Restate the data below, keeping every line the same.

-- Supplied material follows --

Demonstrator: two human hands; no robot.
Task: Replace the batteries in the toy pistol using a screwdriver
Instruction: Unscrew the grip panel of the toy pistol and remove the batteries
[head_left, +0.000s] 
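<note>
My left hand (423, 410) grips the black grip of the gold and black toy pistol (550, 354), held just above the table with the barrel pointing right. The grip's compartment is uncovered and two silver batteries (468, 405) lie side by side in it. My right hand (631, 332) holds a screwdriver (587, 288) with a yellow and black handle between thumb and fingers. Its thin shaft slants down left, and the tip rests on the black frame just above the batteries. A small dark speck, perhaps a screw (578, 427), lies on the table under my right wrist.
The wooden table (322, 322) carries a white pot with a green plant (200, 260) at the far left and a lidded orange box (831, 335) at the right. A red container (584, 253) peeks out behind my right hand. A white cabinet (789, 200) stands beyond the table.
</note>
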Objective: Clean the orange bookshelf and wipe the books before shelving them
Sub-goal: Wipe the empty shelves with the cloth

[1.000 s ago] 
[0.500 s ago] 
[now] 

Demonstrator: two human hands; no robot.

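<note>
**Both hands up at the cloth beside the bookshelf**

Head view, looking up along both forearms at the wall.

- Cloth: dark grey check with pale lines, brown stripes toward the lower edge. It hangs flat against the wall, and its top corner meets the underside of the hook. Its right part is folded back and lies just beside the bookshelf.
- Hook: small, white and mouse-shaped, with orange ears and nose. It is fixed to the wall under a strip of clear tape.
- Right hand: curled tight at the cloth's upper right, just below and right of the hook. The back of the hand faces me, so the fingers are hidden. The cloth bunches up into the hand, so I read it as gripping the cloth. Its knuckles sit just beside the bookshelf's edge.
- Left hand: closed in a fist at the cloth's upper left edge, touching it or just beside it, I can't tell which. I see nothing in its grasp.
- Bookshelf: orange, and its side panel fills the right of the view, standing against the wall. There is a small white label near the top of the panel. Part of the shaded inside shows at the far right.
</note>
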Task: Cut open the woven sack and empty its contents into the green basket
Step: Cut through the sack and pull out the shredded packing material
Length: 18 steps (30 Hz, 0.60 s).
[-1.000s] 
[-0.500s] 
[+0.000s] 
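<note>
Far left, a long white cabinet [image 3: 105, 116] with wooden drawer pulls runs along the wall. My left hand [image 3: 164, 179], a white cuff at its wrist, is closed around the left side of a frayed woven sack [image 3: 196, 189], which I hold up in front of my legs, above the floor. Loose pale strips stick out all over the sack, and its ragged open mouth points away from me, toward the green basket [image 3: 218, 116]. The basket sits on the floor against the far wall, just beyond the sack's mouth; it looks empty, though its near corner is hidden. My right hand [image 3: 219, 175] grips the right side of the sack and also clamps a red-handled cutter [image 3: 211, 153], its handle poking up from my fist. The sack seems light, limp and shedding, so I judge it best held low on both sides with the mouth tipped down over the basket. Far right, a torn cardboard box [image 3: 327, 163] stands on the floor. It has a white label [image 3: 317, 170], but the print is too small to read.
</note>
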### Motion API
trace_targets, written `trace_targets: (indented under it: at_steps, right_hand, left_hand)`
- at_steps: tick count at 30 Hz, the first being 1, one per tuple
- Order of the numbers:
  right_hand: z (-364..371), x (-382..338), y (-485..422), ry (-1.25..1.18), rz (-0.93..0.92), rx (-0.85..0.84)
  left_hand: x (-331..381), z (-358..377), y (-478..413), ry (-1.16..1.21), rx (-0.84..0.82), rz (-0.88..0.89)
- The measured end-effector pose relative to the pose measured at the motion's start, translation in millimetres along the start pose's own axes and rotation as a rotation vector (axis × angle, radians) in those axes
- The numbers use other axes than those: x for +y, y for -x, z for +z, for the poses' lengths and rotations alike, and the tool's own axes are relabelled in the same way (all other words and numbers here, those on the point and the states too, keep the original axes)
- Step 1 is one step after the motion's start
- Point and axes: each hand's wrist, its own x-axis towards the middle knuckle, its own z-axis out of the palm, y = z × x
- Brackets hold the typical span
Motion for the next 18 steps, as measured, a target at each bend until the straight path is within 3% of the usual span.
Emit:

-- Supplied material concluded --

◆ **Response area**
Demonstrator: two human hands; no robot.
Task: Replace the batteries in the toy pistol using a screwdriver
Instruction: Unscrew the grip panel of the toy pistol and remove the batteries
[head_left, +0.000s] 
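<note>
My left hand (423, 410) grips the black grip of the gold and black toy pistol (550, 354), held just above the table with the barrel pointing right. The grip's compartment is uncovered and two silver batteries (468, 405) lie side by side in it. My right hand (631, 332) holds a screwdriver (587, 288) with a yellow and black handle between thumb and fingers. Its thin shaft slants down left, and the tip rests on the black frame just above the batteries. A small dark speck, perhaps a screw (578, 427), lies on the table under my right wrist.
The wooden table (322, 322) carries a white pot with a green plant (200, 260) at the far left and a lidded orange box (831, 335) at the right. A red container (584, 253) peeks out behind my right hand. A white cabinet (789, 200) stands beyond the table.
</note>
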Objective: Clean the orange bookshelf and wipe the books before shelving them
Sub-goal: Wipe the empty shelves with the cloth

[1.000 s ago] 
[0.500 s ago] 
[now] 

Demonstrator: two human hands; no robot.

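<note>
**Both hands up at the cloth beside the bookshelf**

Head view, looking up along both forearms at the wall.

- Cloth: dark grey check with pale lines, brown stripes toward the lower edge. It hangs flat against the wall, and its top corner meets the underside of the hook. Its right part is folded back and lies just beside the bookshelf.
- Hook: small, white and mouse-shaped, with orange ears and nose. It is fixed to the wall under a strip of clear tape.
- Right hand: curled tight at the cloth's upper right, just below and right of the hook. The back of the hand faces me, so the fingers are hidden. The cloth bunches up into the hand, so I read it as gripping the cloth. Its knuckles sit just beside the bookshelf's edge.
- Left hand: closed in a fist at the cloth's upper left edge, touching it or just beside it, I can't tell which. I see nothing in its grasp.
- Bookshelf: orange, and its side panel fills the right of the view, standing against the wall. There is a small white label near the top of the panel. Part of the shaded inside shows at the far right.
</note>
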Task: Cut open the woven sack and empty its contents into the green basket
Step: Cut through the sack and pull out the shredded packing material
Length: 18 steps (30 Hz, 0.60 s).
[-1.000s] 
[-0.500s] 
[+0.000s] 
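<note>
Far left, a long white cabinet [image 3: 105, 116] with wooden drawer pulls runs along the wall. My left hand [image 3: 164, 179], a white cuff at its wrist, is closed around the left side of a frayed woven sack [image 3: 196, 189], which I hold up in front of my legs, above the floor. Loose pale strips stick out all over the sack, and its ragged open mouth points away from me, toward the green basket [image 3: 218, 116]. The basket sits on the floor against the far wall, just beyond the sack's mouth; it looks empty, though its near corner is hidden. My right hand [image 3: 219, 175] grips the right side of the sack and also clamps a red-handled cutter [image 3: 211, 153], its handle poking up from my fist. The sack seems light, limp and shedding, so I judge it best held low on both sides with the mouth tipped down over the basket. Far right, a torn cardboard box [image 3: 327, 163] stands on the floor. It has a white label [image 3: 317, 170], but the print is too small to read.
</note>
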### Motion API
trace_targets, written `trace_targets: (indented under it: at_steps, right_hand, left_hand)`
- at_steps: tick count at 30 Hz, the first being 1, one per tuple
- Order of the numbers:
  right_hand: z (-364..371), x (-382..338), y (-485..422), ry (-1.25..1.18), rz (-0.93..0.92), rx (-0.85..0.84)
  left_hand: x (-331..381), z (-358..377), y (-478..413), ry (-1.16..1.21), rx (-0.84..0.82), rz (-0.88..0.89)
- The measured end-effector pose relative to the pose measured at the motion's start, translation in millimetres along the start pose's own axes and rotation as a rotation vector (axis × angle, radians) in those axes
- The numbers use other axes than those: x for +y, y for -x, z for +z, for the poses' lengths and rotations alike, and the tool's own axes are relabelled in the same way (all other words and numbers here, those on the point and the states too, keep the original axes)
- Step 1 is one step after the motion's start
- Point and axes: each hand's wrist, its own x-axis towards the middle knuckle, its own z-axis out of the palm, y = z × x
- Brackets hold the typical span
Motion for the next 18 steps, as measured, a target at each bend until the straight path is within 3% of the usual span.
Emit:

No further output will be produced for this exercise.